Whatsapp: bad system design for the masses

I’ve been using Whatsapp for about 2 years now, and it was more or less OK, until I bought a new phone and tried to move my account there. This proved to be a highly non trivial excercise full of frustration. In my naïveté I just installed Whatsapp on the new phone, expecting to see all my messages there, but alas. I saw an empty list instead. Through trial and error I have found that:

  • All whatsapp messages are physically stored on the phone.
  • Moving data directly from phone to phone is not supported.
  • I can use Whatsapp only one phone at a time.
  • It is not possible to see the messages stored on “inactive” phone, even in read-only mode.
  • Switching to another phones requires “verification”.
  • Switching back requires antoher “verification”.
  • Whatsapp offers to import message data only on the first run.
  • If something went wrong, the only way to do it again is to uninstall and reinstall Whatsapp.
  • Reinstall requires verification.
  • The number of verifications is limited! After a few attempts they are paused for several hours.
  • Simply copying Whatsapp data folder to another phone does not work.
  • You need to follow a special procedure (see below) to copy messages from phone to phone.
  • There is no way to synchronize messages received on phone A with messages received on phone B. You cannot merge the databases, and will lose either the former or the latter.

The procedure to copy data directly from Android to Android is described here:
https://www.syncios.com/iphone/transfer-whatsapp-messages-to-a-new-phone.html#part4

It boils down to:

  1. On the old phone In Whatsapp/Databases folder, find the latest file with .db.crypt extension.
  2. Remove Whatsapp on the new phone if already isntalled.
  3. Move this file, and only this file to the new phone, creating Whatsapp/Database folder if necessary.
  4. Install and run Whatsapp on the new phone. It will say something like “backup found”.
  5. Let Whatsapp restore from backup.
  6. Copy Media folder from old phone to new phone.

All in all, I must say that Whatsapp authors chose to avoid difficult questions of database consistency by storing everything on one device and going through a single access point. This works great and provides nice security, but this effectively means that Whatsapp connects devices, not people.

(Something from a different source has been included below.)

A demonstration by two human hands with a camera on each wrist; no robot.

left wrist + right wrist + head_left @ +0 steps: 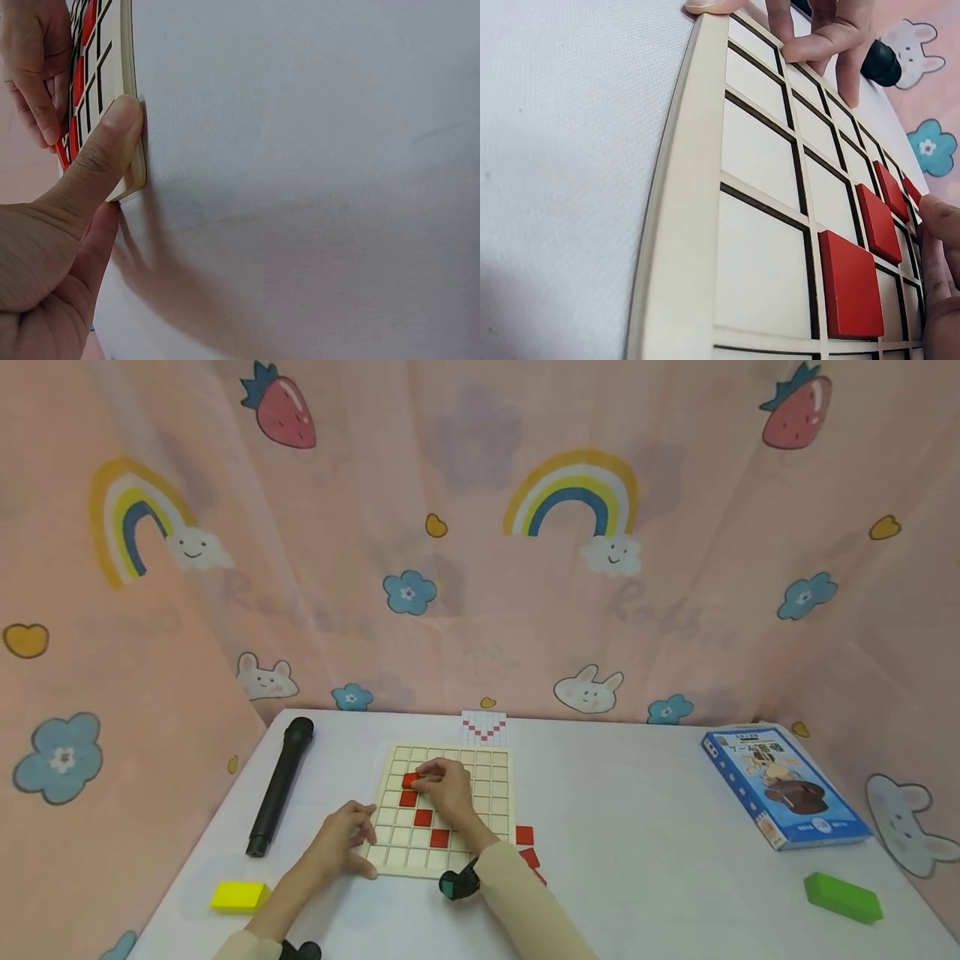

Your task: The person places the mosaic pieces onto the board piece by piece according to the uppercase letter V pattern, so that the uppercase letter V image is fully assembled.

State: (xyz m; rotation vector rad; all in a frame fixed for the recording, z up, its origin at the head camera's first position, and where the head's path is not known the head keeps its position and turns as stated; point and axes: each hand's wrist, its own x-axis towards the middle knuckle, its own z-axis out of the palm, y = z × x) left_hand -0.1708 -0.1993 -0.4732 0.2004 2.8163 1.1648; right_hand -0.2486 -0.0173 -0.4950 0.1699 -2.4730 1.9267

News flash to Whatsapp people: I am not my phone. I may occasionally switch phone and even (gasp) use multiple devices simultaneously. Both of these use cases are addressed poorly by Wahtsapp. This could have been mitigated by giving me, the sole custodian of the messages database, better tools to manipulate it: back it up to the location of my choice, view its contents whenever I please, import it into the application whenever I like, and not only on first run, etc. This was not addresed either.

Bottom line: Whatsapp gets 1 star out of 5 for handling phone transfer use case.

2 Comments


  1. I believe it’s mostly “feature”. Whatsapp is very secure, messages are encrypted between devices, that’s why FB cannot store them anywhere. Limitations on data move between phones somewhat helps preventing highjacking your correspondence.
    But I really have another question – why do you need old messages at all? I always thought about whatsapp as “chat-and-forget” tool…

    Reply

    1. FB happily stores undelivered mesasges for, I think, 30 days if the recipient’s phone is down or out of network. Encryption prevents one from snooping into the data, but not from storing it.

      I believe in the security benefits of storing messages on the phone, but I don’t buy the security benefits of not being able to transfer. After all, backup to Google Drive is probably the worst possible option in terms of security, yet it is the only one officially supported. My hunch is they just were lazy and did not want to solve the engineering complexities to support something that happens only once in a few years.

      Why do I need old messages? There could be multiple reasons. Sentimental value, some semi-important information, like “which restaurant did we go to last week”, etc. Certain applications like Snapchat explicitly position themselves as “chat and forget”, but Whatsapp, at least to the best of my knowledge, is not one of them.